It is really a strange matter, gentlemen, because we would actually be swimming, too, if we went only by our taste. When I taste sugar the fluid man within me wants to swim toward it. The urge to swim is indeed there; we want to swim constantly according to our taste, but the solid body prevents us from doing so. From that element that continually would like to swim but cannot—we really have something like a fish within us that constantly wants to swim but is held back—we retain what our inner soul being makes out concerning taste. With taste we live completely within the etheric body, but the etheric body is held fast by the water in us, and that water in turn is held by our physical body. It is the most natural thing to say that man has an etheric body that is really not disposed to walking on the earth. It is suited only for swimming; it is in fact fish-like, but because man makes it stand erect it becomes something different. Man has within him this etheric body that is actually only in his fluid organization, and it is indeed so that he would constantly like to swim, swim in the elements of water that are contained even in the air. We would like to be always swimming there, but we transform this urge into the inner experience of taste.
You see, such aspects really lead one to comprehend the human being. You cannot find this in any modern scientific book because people examine not the living human being but only the corpse, which no longer wants to swim. Nor does it participate any longer in life. We participate in life because actually we are the sum of everything existing in the world. We are fishes, and the water vapor that is similar to us is something in which we would like to be constantly swimming about. The fact that we cannot do so results in our pouring it into us and tasting it. The fishes are really cold creatures. They could taste things marvellously well that are dissolved in the water, but they do not do so because they immediately move their fins. If the fins would disappear from the fishes, they would become higher animals and would begin to have sensations of taste.
The nerve bulbs that I told you about last time are differently transformed “onions.” They penetrate into the mucous membrane of the nose, but they do not sit within a groove from which fluid seeps out; they reach all the way to the surface. That is why these nerve bulbs can perceive only what comes close to them. This means that we have to let the fragrance of the rose come up to the nerve bulb of our nose before we can smell it. Thus, one part of the human body has the function of fashioning in a special way these nerve bulbs, which are spread out over the whole skin, in order to sense smells permeating the air.

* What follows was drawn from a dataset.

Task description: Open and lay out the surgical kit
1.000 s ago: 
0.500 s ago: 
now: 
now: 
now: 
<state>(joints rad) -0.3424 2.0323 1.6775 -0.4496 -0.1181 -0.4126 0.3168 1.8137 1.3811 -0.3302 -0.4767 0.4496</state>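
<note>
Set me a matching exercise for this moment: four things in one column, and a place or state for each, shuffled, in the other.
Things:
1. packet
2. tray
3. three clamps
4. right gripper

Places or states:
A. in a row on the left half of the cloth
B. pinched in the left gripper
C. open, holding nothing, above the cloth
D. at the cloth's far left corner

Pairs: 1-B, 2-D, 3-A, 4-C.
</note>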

Not only does the outer air waft toward man, but also the breath streams out from within him. The breath constantly passes through the nose, and within this breath lives the air being of man. We are water, and as I told you earlier, we are also air. We do not have the air within us just for the fun of it. Like the water within me, my breath is not solid. Just as when I reach out my hand and feel that I have stretched out something solid, so I stretch what I contain in my air organism into my nose. There I grasp the fragrance of the rose or carnation. Indeed, I am not only a solid being but continually a being of water and air as well. We are the air as long as it is within us and is alive. When we stretch our “air hands” through the nose and grasp the fragrance of a rose or carnation—bad odors, too, of course—we do not touch it with our hand but rather grasp it with the nerve bulbs, which attract the breath from within so that it can take hold of the fragrance.
This is something that is manifest also in the dog. I have told you that as soon as the nose smells, the tail wags. Just as with fishes the fins start to move about, so, too, with dogs the tail starts to move. But what does this tail that can only wag really want to do? This is most interesting. The tail can only wag, but what does it really want to do? You see, gentlemen, the dog would really like to do something quite different. If it were not a dog but a bird it would fly under the influence of smell. Just as fishes swim, a dog would fly if it were a bird. Well, of course, a dog has no wings, and so he uses the substituted organ and just wags his tail. It isn't enough for flying, but it involves the same expenditure of energy. In human beings it is the same. Because we always have delicate sensations of smell that we do not even notice, we would constantly like to fly.
Think now of the swallows that live here in summer. What arises as scents from the flowers is pleasing to them, and because it is pleasing to their organ of smell they remain here. But when autumn comes or is just approaching, the swallows, if they could communicate among themselves, would say, “Oh, it's beginning to smell bad!” The swallow has an extraordinarily delicate sense of smell. You remember that I told you that people are perceptible to savage tribes all the way to Arlesheim. Well, for swallows the odour arising in the south is perceptible when fall is approaching; it actually spreads out all the way to the north. While in the south it smells good, up north it begins to smell of decay. The swallows are attracted to the good odour and fly south.
Whole libraries have been written about the flight of birds, but the truth is that even during the great migrations in spring and autumn the birds follow the extremely delicate dispersion of odours in the whole atmosphere of the earth. The organ of smell in the swallows guides them to the south and then back again to the north. When spring arrives here in our lands, it starts to smell bad for the swallows down south. When the delicate fragrances of spring flow southward to them, they fly back north. It is really true that the whole earth is one living being and that the other beings belong to it.
In our body, things are so organized that the blood flows to the head and then away from it. On the earth, things are so arranged that the migratory birds fly to the equator and then back to their point of departure. We, too, are influenced by the air because the air we breathe drives the blood to the head. Insofar as we are beings of air, we are completely permeated with smell. For example, a person who walks across a field that has just been fertilized with manure is really going there together with his airy being. The solid man and the fluid man do not notice the manure, but the man of air does, and then there arises in him, understandably enough, the urge to fly away. When the manure's stinking odour rises from the field, he would actually like to fly off into the air. He cannot do so because he lacks the wings and thus reacts inwardly to what he cannot fly away from; it becomes an internal process of the soul. As a result, man inwardly becomes permeated with the manure odour, with the evaporations that have become gaseous and vapor-like. He becomes suffused with the bad odour and says that he loathes it. His loathing is a reaction of the soul.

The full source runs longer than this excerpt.